### WHAT IS EXPECTED
Please filter the listing for the string "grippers" and copy each matching line.

### DATASET SECTION
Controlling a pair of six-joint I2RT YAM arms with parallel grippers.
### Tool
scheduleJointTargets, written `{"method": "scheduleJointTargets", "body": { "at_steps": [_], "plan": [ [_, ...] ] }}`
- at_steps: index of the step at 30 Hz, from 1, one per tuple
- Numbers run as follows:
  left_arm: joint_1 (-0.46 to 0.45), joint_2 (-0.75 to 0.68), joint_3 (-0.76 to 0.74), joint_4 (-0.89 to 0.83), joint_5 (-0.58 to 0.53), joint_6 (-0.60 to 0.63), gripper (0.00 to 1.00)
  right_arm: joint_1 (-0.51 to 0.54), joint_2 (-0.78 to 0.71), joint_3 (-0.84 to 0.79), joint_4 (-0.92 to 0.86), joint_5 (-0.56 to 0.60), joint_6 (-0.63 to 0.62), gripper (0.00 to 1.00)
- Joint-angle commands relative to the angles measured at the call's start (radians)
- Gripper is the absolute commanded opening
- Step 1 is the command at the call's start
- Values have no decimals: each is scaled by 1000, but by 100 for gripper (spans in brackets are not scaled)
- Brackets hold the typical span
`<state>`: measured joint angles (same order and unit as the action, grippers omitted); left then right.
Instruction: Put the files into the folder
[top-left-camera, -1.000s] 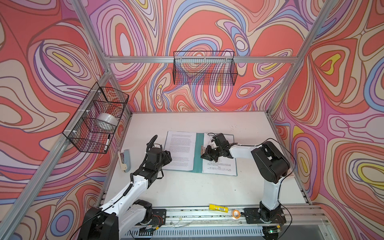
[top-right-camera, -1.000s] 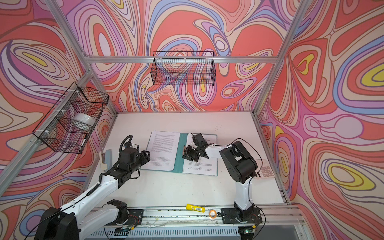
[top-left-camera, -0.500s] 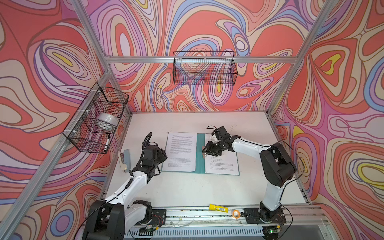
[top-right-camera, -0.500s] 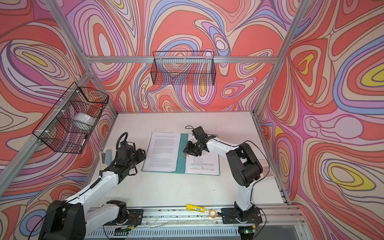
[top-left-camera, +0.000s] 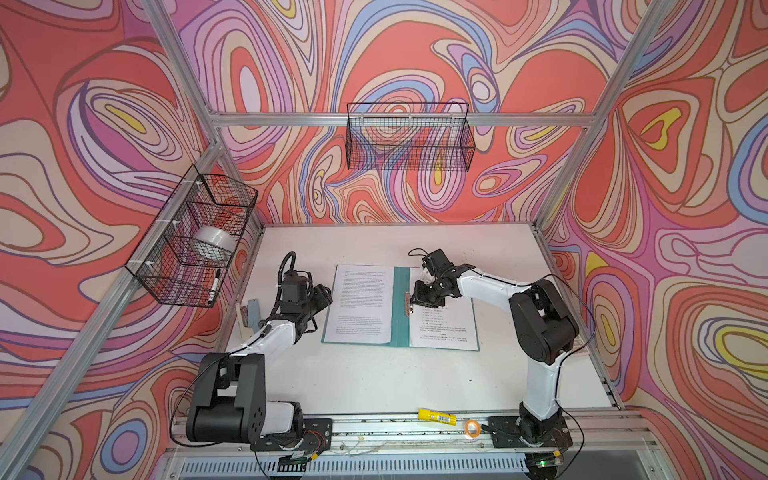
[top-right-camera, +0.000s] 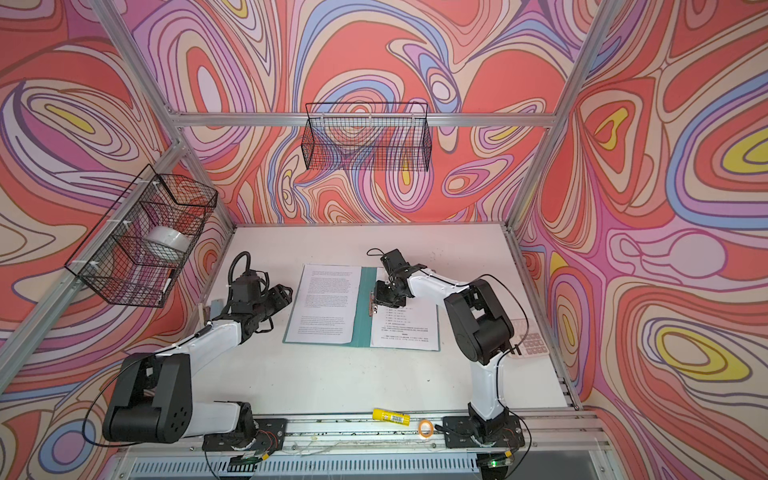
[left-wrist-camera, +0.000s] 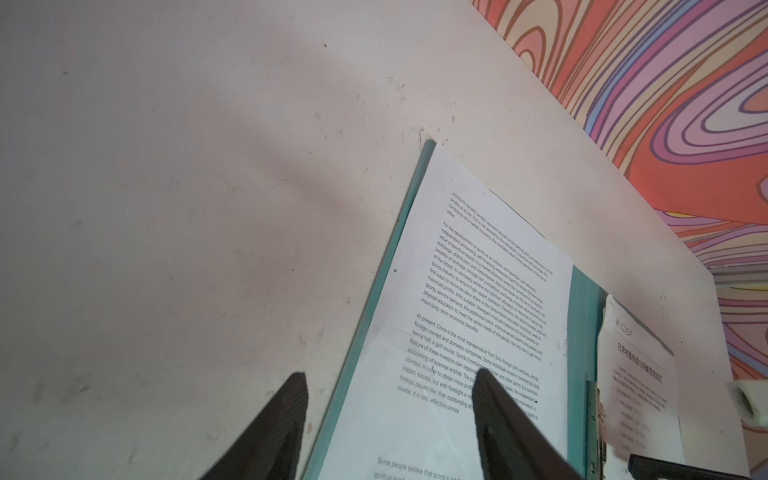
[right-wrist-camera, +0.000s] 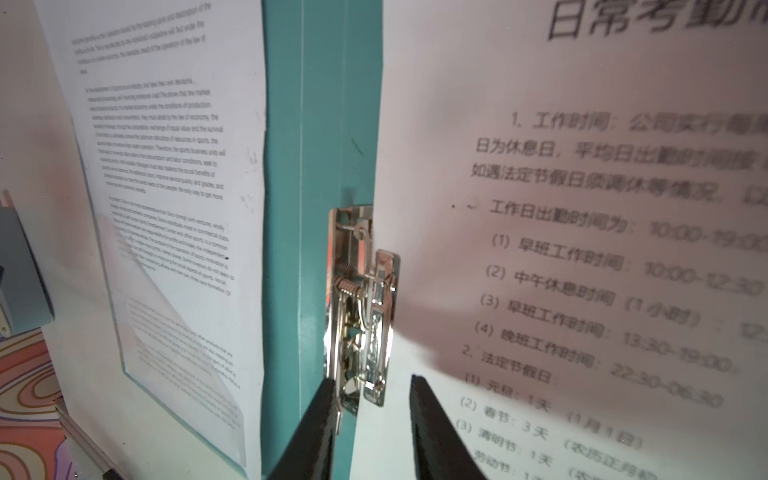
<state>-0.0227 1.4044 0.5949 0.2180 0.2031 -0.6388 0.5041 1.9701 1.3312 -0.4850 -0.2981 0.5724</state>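
In the right wrist view the right gripper (right-wrist-camera: 372, 378), half-open and empty, straddles the end of the metal clip (right-wrist-camera: 365, 307), which runs 12-to-6 along the spine of the open folder (top-left-camera: 399, 324), files (top-left-camera: 359, 303) on both flaps; the left gripper (left-wrist-camera: 387, 372) hangs wide, empty, at its 9 o'clock.

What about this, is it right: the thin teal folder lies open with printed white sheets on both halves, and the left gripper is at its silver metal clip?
Wrong arm: the right gripper is at the silver metal clip, as the right wrist view shows; the left gripper is over the outer edge of the teal folder.
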Motion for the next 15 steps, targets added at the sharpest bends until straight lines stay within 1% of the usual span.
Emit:
{"method": "scheduleJointTargets", "body": {
  "at_steps": [1,2,6,8,12,15],
  "plan": [
    [27,57,12,130,152,15,66,-5,7,-2,22,9,-42,32],
    [30,73,14,144,176,12,67,-5,8,-9,31,5,-49,32],
    [35,107,23,136,194,4,70,-7,45,-20,32,14,-84,30],
    [35,106,10,132,187,4,71,-12,55,-44,51,21,-88,29],
    [35,84,-16,103,165,10,70,-25,25,-112,133,-38,-84,28],
    [35,61,-39,73,156,7,70,-28,1,-116,141,-51,-78,28]
  ]
}}
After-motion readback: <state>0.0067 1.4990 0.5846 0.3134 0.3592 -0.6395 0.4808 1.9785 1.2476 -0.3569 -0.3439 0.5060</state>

### SOLVED PROBLEM
Controlling a pair of six-joint I2RT YAM arms with parallel grippers.
`<state>`: measured joint angles (same order and unit as the action, grippers omitted); left then right.

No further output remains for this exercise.